Last Wednesday was my school’s birthday. This is a charming custom I think Canada should adopt- in honour of the school’s founding, everyone gets the day off. What a great idea!
I was excited, the other teachers were excited, and the kids…. well, most of their parents had simply booked them into a full day of extra cram school classes. Poor little things.
I looked forward to sleeping in, going to the bank, and reading my book in the sunshine. Alas, it was not to be. I was rather strongly encouraged to attend the teachers’ picnic. There was no polite way to decline.
The picnic was held in Ulsan Grand Park, where the Rose Festival had just begun. The air was heavy with the scent of dozens of rose varieties. Bees buzzed lazily in the sunshine. It was gorgeous.

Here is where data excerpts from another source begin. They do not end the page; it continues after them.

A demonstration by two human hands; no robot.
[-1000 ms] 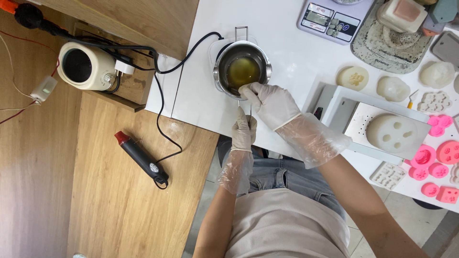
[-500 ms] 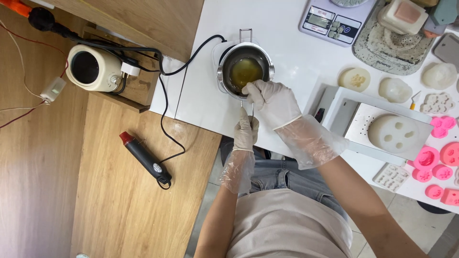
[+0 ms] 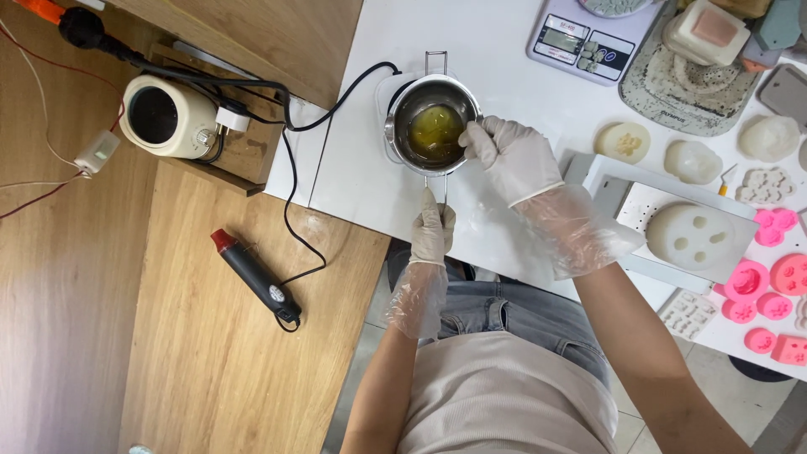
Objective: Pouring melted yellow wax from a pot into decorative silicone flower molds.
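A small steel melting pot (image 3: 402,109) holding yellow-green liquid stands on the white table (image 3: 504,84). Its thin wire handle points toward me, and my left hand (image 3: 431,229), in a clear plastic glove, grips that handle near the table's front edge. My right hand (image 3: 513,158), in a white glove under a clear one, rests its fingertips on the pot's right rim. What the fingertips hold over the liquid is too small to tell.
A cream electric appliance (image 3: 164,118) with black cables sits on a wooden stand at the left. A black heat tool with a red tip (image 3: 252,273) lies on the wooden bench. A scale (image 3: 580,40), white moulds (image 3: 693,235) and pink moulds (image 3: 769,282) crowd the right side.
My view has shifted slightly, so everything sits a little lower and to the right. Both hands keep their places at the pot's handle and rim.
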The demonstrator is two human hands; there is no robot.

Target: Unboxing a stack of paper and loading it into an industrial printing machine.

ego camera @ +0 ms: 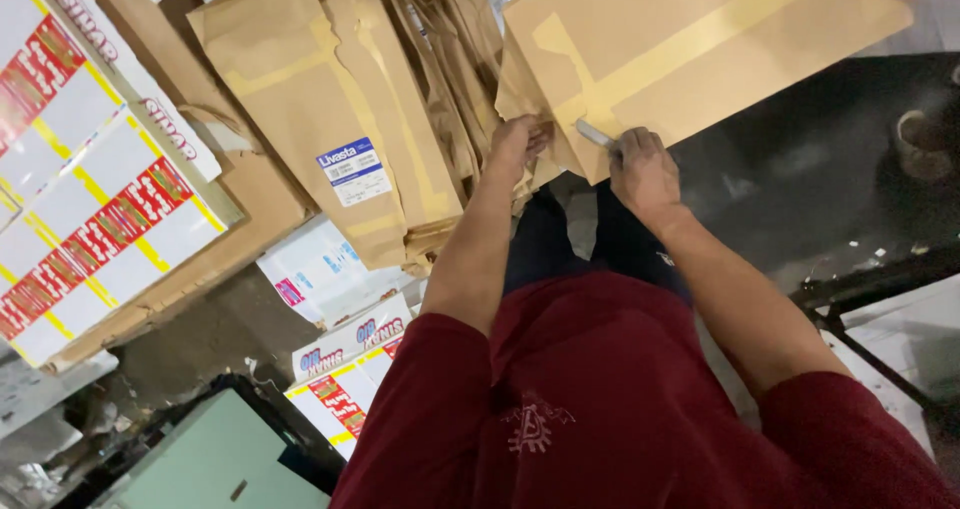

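Red-shirted torso and sleeves fill the bottom of the frame, nearest the lens, as a person bends over wrapped paper stock on a dark floor. At far left, flattened printed cartons (75, 199) in white, red and yellow lie fanned out, with smaller printed sheets (335, 369) at lower centre. Above centre, a stack of brown paper-wrapped bundles (330, 119) leans together, one bearing a blue-and-white label (353, 171). Left hand (518, 141), at upper centre, is closed on the crumpled lower corner of the large brown-wrapped parcel (700, 49) that spans the upper right, sealed with pale tape strips. Right hand (643, 169), just beside it, is wrapped around a slim grey blade-like tool (594, 134) whose tip rests against the parcel's edge near the tape. The parcel looks flat, stiff and probably heavy for its bulk, its kraft wrap thin, smooth and liable to tear; the folded corner and taped edges seem the surest places to grip, with a steadying hand kept clear of the blade. A tape roll (915, 129) sits at far right on the floor.
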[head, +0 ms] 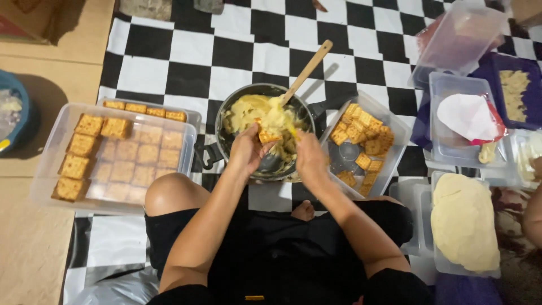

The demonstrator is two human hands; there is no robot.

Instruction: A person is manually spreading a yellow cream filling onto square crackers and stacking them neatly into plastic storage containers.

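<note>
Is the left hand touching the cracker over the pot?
Touching. The head view shows the left hand gripping the square cracker between its fingers above the pot.

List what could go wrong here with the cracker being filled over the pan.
The left hand holds a cracker over the pan while the right hand spreads yellow filling: the cracker may snap or drop in. The wooden spoon leans on the rim and could tip out.
</note>
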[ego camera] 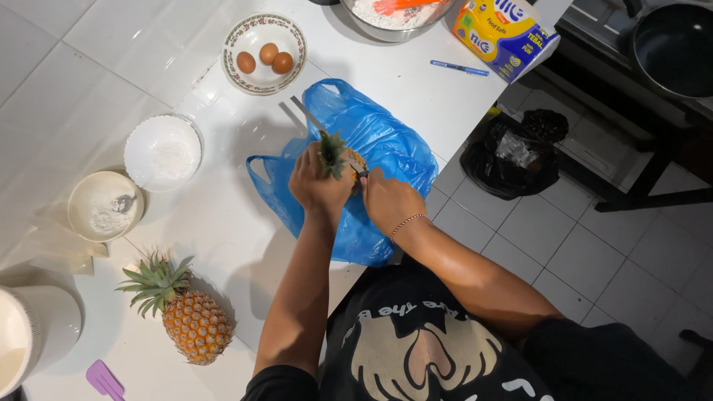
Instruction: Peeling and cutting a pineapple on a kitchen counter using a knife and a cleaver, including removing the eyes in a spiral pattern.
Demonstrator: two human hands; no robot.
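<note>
Pineapple (349,162), the small one with a spiky green crown and brownish-yellow rind, sat gripped in my left hand (318,182), fingers wrapped around it just below the leaves. It was held above the crumpled blue plastic bag (386,141) spread on the white countertop (223,215). My right hand (388,200) was closed around the handle of a knife (310,116); the handle itself was hidden inside my fist, while the thin grey blade ran past the fruit and stuck out beyond my left hand, away from me. A thin bead bracelet (407,221) circled my right wrist.

Beyond the blade tip stood a flower-rimmed white plate (264,53) with three brown eggs (265,58). Left of my left hand, well apart, a white bowl of white powder (162,152), and past it a cream bowl of powder with a spoon in it (105,206). Nearer me on that same side lay a second whole pineapple (186,312), larger, orange-gold, on its side with its crown pointing away. A purple spatula (104,380) showed at the near edge, beside a white cylindrical container (33,330).

Beyond my right hand, a blue pen (459,68) and a yellow-and-blue plastic package (505,31) at the counter's far end. A metal bowl (394,18) held white contents. Off the counter to the right of my right hand, a black rubbish bag (512,152) on the tiled floor.
</note>
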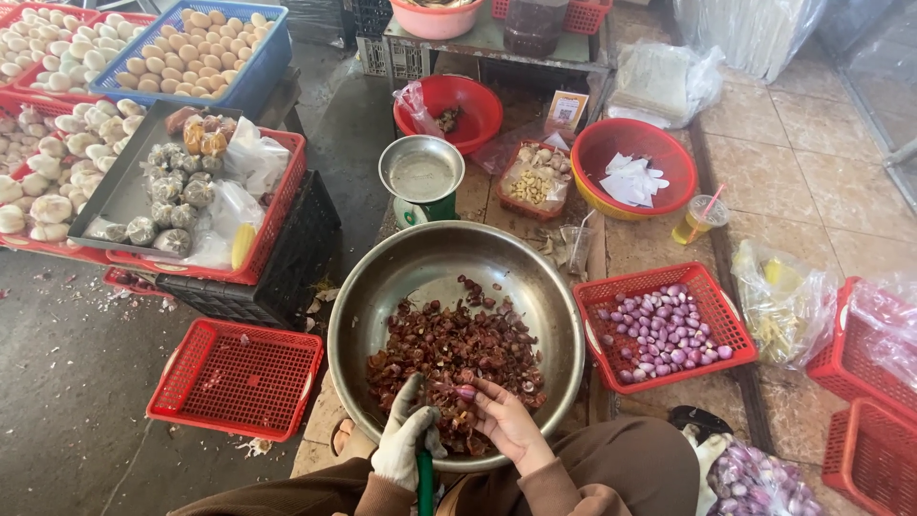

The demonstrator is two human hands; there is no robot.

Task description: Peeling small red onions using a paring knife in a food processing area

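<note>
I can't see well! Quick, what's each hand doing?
Left hand: gloved, closed around a green-handled knife.
Right hand: bare, holding a shallot over the steel bowl.

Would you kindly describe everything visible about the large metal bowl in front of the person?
The large metal bowl is round, wide and shallow, of dull scratched steel. It sits upright on the floor between two red baskets, just before the person's knees. A heap of reddish-brown shallot skins and trimmings covers its near half; the far wall is bare. The gloved left hand, gripping a green-handled tool, and the bare right hand rest over its near rim.
</note>
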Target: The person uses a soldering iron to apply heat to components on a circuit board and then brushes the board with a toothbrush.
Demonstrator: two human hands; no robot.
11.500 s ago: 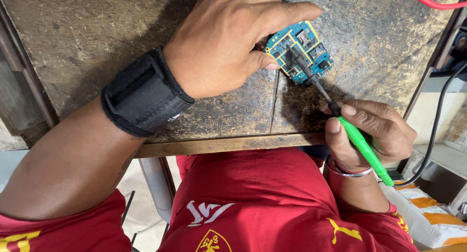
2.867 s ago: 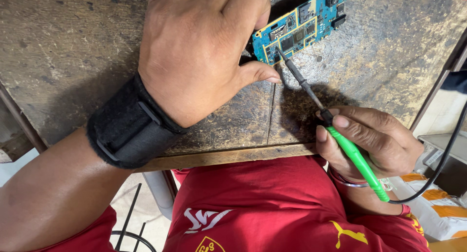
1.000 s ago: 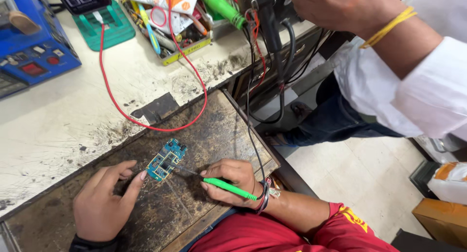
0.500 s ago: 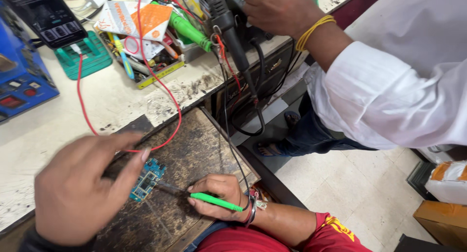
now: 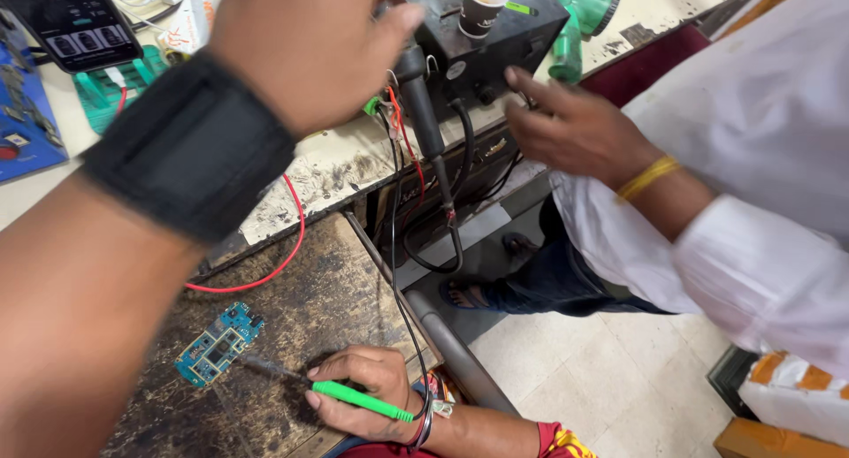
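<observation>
My left hand (image 5: 309, 42) is raised at the top of the view, blurred, with a black wrist band (image 5: 190, 144). Its fingers close on the top of a black corded tool handle (image 5: 423, 113) in front of a black station box (image 5: 495, 38). My right hand (image 5: 363, 396) rests low on the dark worn mat (image 5: 301, 308) and holds a green-handled probe (image 5: 358, 400). The probe's metal tip points left, close to a small blue circuit board (image 5: 219, 343) lying flat on the mat.
Another person in a white shirt stands at right, their open hand (image 5: 575, 126) near the station. A paper cup (image 5: 485, 3) sits on the box, green tools (image 5: 575, 16) behind it. A phone (image 5: 80, 25) and a red wire (image 5: 287, 246) lie at left.
My left hand has left the circuit board and risen to the black tool handle. The other person's hand has let go of that handle. The view has swung right.
</observation>
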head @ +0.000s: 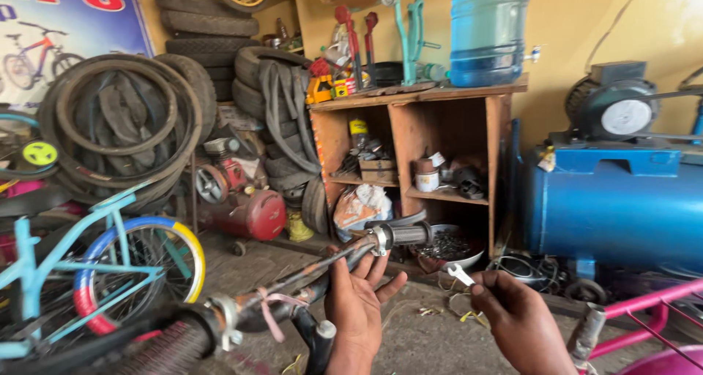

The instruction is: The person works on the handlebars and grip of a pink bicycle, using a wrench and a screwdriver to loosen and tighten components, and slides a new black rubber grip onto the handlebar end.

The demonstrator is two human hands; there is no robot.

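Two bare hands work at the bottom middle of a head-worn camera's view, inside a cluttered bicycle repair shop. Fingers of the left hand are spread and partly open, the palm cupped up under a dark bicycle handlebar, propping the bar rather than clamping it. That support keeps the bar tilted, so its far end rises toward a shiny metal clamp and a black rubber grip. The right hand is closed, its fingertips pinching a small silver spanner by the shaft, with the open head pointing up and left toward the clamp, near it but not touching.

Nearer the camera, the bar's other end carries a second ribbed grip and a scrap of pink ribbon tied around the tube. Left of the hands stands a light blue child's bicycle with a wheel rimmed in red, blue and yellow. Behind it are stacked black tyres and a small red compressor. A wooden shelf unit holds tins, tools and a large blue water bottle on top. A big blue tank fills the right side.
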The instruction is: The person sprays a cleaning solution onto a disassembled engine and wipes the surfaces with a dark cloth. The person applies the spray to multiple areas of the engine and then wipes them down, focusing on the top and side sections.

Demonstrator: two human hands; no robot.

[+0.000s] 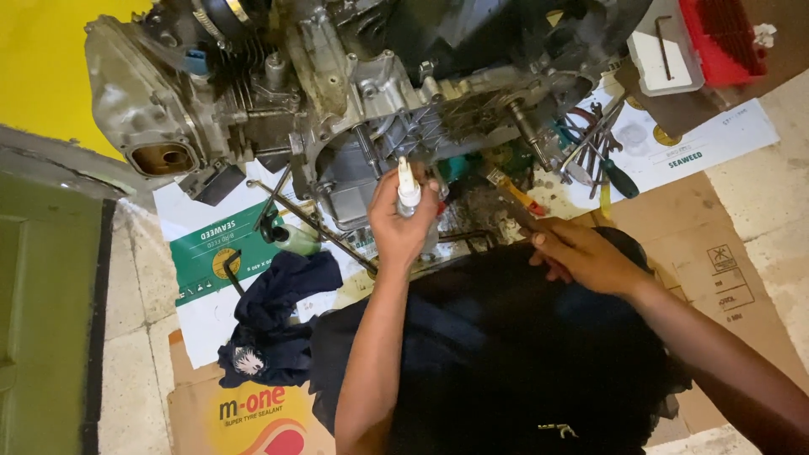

I had plenty of time to admire the roses since most of the conversations were held in Korean. My Korean is basic but passable in elementary school situations. I can explain simple games; tell children to sit down and be quiet; and I know a fair number of rude words. But gossip, fashion and husbands were beyond the scope of my meagre vocabulary.
And so, I sat on the mat, ate watermelon, and laughed when everyone else did. But in my mind, I was contemplating this sign.
After more than 8 years in Asia, signs like this still make me laugh. In Ulsan, it’s particularly bizarre. There are hundreds of native English speakers in the city; why don’t they ask one of us to proofread things?
I’m glad they don’t though. I like Engrish.
And I don’t suppose it matters. Nobody showed any signs of having read the sign. Smoking wasn’t being ‘restrocted’. Children were beetling around madly on tiny bicycles. And pets were being carried all over the rose garden. (I did wonder why carrying pets was forbidden. If the pets were walking, was that OK?) I saw one woman with a dog cradled lovingly in her arms. The dog was a poodle with puffy, hot pink ears. It was also dressed as a princess, complete with a tiny, poodle-sized tiara.